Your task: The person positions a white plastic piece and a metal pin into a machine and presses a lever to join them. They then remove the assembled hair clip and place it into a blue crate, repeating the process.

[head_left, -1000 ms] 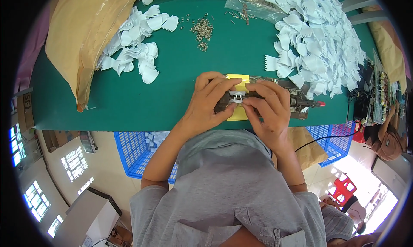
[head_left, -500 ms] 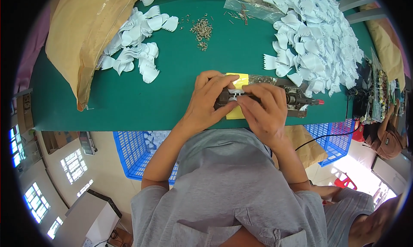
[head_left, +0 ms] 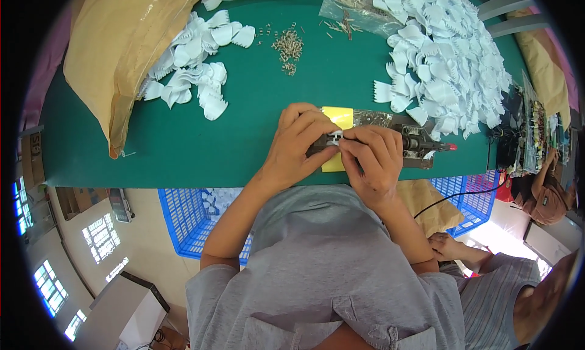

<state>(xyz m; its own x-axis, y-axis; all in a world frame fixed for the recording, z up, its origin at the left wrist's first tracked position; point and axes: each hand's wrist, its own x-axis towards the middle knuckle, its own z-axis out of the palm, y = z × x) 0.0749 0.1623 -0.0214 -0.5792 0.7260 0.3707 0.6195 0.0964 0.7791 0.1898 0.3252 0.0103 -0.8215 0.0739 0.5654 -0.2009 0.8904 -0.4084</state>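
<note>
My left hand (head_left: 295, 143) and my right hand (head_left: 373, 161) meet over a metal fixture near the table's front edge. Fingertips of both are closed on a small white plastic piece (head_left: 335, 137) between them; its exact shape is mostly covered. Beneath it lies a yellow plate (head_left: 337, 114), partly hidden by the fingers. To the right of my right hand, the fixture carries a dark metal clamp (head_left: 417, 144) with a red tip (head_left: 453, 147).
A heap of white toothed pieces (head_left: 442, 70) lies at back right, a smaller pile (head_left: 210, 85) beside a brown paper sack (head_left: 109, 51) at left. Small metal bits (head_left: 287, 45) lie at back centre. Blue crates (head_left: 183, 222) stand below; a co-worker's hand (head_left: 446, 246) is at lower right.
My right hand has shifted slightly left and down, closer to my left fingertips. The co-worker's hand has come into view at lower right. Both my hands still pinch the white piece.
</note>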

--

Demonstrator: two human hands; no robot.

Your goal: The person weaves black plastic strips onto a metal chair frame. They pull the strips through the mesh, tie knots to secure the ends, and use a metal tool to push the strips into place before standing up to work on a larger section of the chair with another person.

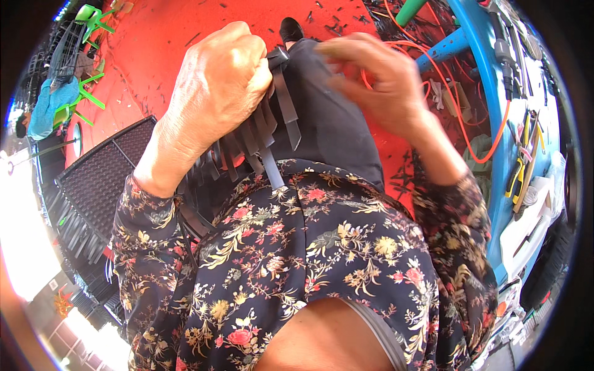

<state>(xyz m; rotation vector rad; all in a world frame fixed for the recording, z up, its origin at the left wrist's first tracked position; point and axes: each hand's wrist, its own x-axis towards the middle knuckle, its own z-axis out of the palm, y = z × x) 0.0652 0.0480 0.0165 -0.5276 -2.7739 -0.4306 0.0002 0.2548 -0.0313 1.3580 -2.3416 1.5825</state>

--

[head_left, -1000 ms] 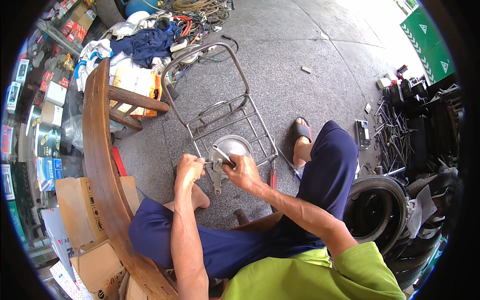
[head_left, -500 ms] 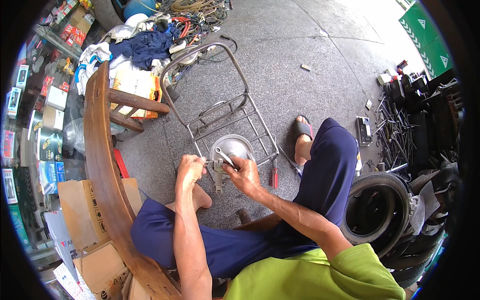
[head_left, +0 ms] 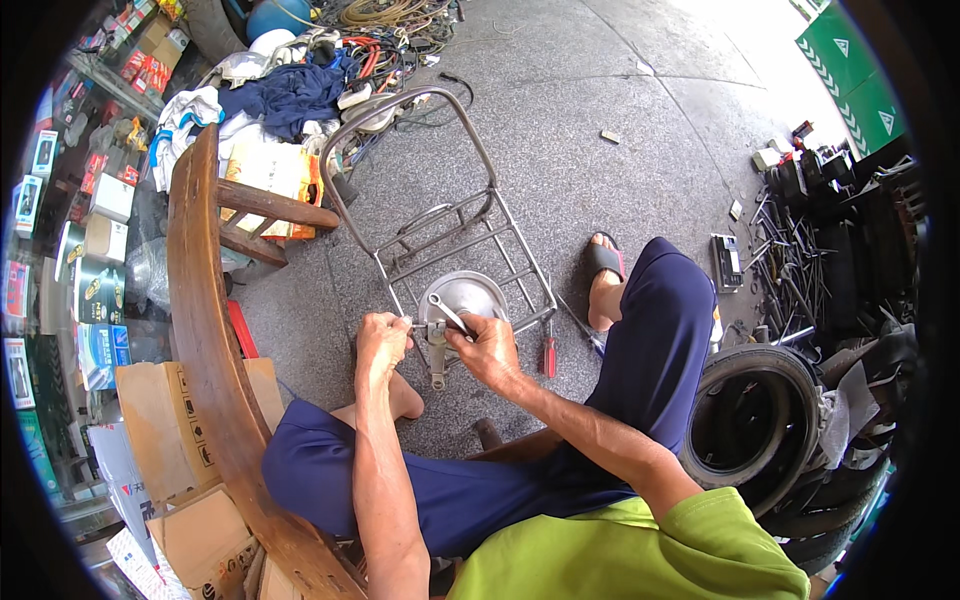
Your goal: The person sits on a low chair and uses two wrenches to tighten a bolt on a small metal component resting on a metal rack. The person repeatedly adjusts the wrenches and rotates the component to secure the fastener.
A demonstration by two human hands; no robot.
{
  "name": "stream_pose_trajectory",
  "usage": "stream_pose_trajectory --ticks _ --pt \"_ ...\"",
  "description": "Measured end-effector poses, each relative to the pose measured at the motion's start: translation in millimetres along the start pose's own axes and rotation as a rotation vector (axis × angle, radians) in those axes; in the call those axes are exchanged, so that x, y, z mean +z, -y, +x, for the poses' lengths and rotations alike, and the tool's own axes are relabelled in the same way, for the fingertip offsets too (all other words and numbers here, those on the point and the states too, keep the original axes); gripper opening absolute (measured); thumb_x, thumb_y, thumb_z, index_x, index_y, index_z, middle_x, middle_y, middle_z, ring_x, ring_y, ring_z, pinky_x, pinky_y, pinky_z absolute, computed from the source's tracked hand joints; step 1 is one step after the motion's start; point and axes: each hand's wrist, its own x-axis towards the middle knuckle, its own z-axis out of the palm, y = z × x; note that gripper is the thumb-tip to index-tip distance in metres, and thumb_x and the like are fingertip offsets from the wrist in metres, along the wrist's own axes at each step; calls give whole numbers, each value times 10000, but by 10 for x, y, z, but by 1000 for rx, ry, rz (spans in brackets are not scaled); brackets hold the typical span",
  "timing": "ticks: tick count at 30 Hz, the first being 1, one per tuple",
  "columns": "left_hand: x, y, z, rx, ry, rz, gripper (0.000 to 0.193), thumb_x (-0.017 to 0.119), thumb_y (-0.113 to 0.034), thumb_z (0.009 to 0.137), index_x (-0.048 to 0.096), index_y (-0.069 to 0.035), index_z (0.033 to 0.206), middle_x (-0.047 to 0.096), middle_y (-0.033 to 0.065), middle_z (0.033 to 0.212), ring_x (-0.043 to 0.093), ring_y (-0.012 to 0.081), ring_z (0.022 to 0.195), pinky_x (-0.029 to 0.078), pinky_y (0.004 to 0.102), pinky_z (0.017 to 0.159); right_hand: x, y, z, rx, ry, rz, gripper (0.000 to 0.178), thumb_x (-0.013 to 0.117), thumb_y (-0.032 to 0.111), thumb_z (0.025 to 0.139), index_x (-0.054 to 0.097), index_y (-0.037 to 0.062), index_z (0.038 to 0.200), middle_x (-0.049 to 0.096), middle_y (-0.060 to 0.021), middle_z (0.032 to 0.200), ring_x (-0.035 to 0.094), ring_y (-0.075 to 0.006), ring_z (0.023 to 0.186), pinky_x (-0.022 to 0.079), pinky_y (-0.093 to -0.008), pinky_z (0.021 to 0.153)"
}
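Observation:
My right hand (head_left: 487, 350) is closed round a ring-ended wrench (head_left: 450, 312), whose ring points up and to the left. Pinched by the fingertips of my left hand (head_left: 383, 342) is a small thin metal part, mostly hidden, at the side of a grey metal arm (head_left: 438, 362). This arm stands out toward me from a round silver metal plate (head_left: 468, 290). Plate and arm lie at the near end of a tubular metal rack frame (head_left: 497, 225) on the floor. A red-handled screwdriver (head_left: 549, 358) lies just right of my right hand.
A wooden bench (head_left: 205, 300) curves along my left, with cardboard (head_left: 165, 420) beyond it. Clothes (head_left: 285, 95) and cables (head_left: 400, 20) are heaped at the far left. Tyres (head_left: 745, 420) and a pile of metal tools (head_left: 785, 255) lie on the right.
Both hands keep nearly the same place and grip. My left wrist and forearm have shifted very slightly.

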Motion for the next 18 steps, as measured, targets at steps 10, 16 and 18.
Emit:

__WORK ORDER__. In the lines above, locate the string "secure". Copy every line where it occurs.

__EXERCISE RESULT__.
Your goal: The person weaves black plastic strips onto a metal chair frame. They pull the strips through the mesh, tie knots to secure the ends, and use a metal tool to push the strips into place before standing up to work on a larger section of the chair with another person.
Your goal: The person sits on a low chair and uses two wrenches to tighten a bolt on a small metal component resting on a metal rack. The person repeatedly adjusts the wrenches and rotates the component to secure the fastener.

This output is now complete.